P: [rialzandosi] Di preciso non lo so, posso soltanto ripetere le parole che ha scritto l’inchiostro, ma ripeto, non ho memoria, tenterò. Dunque, il significato … [come cercasse le parole] … il significato sta nel grado di dolore … nella vita … nelle parole che uno sa mettere insieme … nel concetto … ecco, sì! nell’essenza dell’anima.
PL: Ma guarda un po’, ho davanti una pagina filosofica.
P: Ti sbagli. Io non so niente. Sta scritto nella vita irreale il significato delle cose e le cose, a loro volta, fanno la vita reale. Io credo che l’uomo per vivere la vita debba dimenticarla. Anzi, bisognerebbe persino che dimenticasse di vedersi vivere nella vita. In una parola: dimenticarsi. Ossia, dimenticare la vita reale per viverne un’altra: inafferrabile e gigantesca, proprio come quando ti guardi nello specchio e osservi te stesso in carne e ossa, eppure se allunghi una mano e sfiori quel vetro non ti senti, non ci sei, non esisti, se non come immagine riflessa, raggiungibile solo con lo sguardo, col pensiero, con l’immaginazione. Così è la vita di colui che si dimentica. Si cerca nell’ignoto per ritrovarsi sotto forma di idea. [d’un tratto si zittisce, poi riprende] Ma perché voi uomini esistete?
[qui il dialogo assume un tono confidenziale]
PL: Mi hai confuso, cara, ma questa è una bella domanda. Ebbene, il perché non lo so. Chi ci comanda è qualcuno più grande di noi, e forse è il passato che ci spinge a vivere, quelle lunghe mani degli anni, della vita che non è più … [sospira]

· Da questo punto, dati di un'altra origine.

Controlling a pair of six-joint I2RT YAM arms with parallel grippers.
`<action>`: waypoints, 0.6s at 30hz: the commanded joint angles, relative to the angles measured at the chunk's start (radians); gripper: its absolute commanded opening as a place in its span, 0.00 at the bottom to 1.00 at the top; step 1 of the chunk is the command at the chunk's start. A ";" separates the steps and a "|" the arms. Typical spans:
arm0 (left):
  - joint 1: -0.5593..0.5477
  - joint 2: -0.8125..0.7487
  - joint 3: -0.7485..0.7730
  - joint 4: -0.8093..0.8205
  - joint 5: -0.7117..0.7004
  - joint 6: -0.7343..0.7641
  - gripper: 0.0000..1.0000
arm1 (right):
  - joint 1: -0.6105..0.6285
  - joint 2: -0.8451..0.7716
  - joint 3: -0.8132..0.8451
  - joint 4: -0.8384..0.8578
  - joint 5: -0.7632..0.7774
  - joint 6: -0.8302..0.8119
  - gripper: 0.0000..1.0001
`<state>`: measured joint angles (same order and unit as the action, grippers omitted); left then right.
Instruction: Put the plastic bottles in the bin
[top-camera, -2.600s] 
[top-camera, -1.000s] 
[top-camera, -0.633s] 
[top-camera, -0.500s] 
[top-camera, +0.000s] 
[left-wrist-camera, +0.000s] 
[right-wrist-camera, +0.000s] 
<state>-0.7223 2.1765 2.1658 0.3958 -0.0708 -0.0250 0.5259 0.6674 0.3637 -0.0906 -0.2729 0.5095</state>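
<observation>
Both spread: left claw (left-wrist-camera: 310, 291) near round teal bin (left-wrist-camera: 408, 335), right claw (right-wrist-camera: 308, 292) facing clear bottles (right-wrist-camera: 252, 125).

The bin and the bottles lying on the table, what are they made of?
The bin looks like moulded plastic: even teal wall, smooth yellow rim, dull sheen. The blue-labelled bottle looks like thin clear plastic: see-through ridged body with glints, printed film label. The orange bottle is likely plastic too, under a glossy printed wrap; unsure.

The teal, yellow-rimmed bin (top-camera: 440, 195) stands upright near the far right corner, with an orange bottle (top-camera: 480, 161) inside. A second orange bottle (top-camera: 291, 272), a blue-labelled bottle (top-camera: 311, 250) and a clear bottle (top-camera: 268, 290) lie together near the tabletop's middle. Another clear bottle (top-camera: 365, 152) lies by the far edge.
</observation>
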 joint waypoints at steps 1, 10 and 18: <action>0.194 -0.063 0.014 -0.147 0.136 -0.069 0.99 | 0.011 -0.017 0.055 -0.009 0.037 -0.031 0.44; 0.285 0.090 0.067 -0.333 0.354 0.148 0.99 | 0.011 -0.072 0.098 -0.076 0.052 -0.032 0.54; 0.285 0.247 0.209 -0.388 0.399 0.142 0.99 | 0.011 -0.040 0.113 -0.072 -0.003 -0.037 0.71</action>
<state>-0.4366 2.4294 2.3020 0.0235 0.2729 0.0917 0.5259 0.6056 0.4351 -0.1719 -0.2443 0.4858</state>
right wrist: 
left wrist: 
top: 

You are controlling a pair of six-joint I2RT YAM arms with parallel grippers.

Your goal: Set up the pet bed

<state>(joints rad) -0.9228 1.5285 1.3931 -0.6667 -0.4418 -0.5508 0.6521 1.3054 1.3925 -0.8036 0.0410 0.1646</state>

P: Non capisco … ma allora l’uomo è costretto a vivere una vita di ricordi e una di speranza, come dire, sta in mezzo: tra una vita morta e una davanti che sta per morire?
PL: Pressappoco.
P: Ecco perché torno a ripetere che il significato delle cose resta nascosto nella vita irreale.
PL: Spiegati, il significato o l’immortalità.
P: Tutt’e due. Sono la medesima cosa. Se una cosa “significa” vuol dire che ha in sé una storia e allora è viva. Ne consegue che la sua verità verrà tramandata. E con che? Con gli scritti!
PL: [un po’ ironico] E tu credi di contenere dei validi pensieri?
P: Io non credo, io sono … sono soltanto una paginetta scritta e forse anche male, altro non conosco. Tocca a te, uomo, farmi nascere o morire.
PL: In che modo. Come?
P: Leggendomi! Giudicandomi! Elaborandomi!
PL: Io non leggo un gran che. Leggo così.
P: Così … come?
PL: Così.
P: Ah … così!
PL: Sì, così!
P: Bè, sono stanca. Oggi sono uscita pensando di trovare qualcuno che mi potesse leggere e rileggere. Qualcuno che mi portasse al mare, in tram, a letto oppure in giardino. Qualcuno che mi portasse con sé. Qualcuno con cui fantasticare un’oretta. [una pausa] O che hai da fissarmi a codesto modo?
PL: Ti leggo.
P: Allora fallo a voce alta, così mi ascolto.
PL: Uhm … vediamo, dov’ero rimasto? Ah, sì, ecco qua … “che un giorno uno come me scrivesse una pagina bugiarda come questa, ma non fraintendetemi, non bugiarda nel senso che esprime menzogne, no davvero! [ripetono queste ultime battute insieme] Bugiarda, perché quello che volevamo dire l’abbiamo detto e bugiarda perché sulla Pagina nulla di ciò che abbiamo detto v’era scritto.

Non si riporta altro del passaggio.